● WORK TO COMPLETE: From the line with "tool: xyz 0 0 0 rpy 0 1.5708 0" to the line with "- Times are", retype every line exactly, including those two, and leave out the rest of the data below.

● GIVEN INFORMATION:

═══

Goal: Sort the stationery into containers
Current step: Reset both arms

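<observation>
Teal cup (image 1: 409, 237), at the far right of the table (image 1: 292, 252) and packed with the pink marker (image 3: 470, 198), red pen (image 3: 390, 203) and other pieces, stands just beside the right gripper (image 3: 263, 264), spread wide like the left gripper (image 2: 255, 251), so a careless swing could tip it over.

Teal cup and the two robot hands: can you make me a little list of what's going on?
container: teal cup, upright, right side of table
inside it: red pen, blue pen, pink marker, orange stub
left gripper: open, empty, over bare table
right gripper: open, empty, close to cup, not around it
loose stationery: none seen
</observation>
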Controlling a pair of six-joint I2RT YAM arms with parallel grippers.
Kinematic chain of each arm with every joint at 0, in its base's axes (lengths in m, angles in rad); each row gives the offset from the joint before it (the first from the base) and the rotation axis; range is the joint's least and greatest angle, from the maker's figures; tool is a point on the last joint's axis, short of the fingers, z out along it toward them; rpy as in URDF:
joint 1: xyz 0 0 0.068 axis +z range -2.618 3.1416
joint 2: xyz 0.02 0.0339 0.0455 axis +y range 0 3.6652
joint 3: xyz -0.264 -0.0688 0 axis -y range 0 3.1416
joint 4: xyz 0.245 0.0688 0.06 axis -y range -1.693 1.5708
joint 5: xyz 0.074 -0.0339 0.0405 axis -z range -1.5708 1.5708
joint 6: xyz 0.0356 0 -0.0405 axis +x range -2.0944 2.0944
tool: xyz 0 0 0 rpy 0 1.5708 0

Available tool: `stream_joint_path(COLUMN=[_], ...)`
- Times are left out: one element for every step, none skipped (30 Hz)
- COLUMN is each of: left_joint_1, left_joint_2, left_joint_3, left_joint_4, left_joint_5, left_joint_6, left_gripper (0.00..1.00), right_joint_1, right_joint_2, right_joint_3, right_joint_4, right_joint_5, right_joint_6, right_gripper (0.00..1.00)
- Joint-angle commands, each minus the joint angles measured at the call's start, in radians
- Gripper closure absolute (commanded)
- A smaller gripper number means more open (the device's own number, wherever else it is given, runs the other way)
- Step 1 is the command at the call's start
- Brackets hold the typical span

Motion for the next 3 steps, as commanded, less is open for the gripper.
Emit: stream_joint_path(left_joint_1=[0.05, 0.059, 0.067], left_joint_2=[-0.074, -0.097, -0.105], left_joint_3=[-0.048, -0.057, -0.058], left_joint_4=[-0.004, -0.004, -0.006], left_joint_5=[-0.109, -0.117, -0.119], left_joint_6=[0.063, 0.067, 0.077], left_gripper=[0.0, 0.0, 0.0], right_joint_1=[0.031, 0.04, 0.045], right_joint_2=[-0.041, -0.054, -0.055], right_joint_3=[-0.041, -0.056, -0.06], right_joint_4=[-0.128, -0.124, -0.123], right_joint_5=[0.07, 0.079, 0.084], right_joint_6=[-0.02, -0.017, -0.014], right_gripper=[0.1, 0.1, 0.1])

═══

● EXERCISE RESULT:
tool: xyz 0 0 0 rpy 0 1.5708 0

Available tool: `stream_joint_path(COLUMN=[_], ...)`
- Times are left out: one element for every step, none skipped (30 Hz)

No more output will be produced.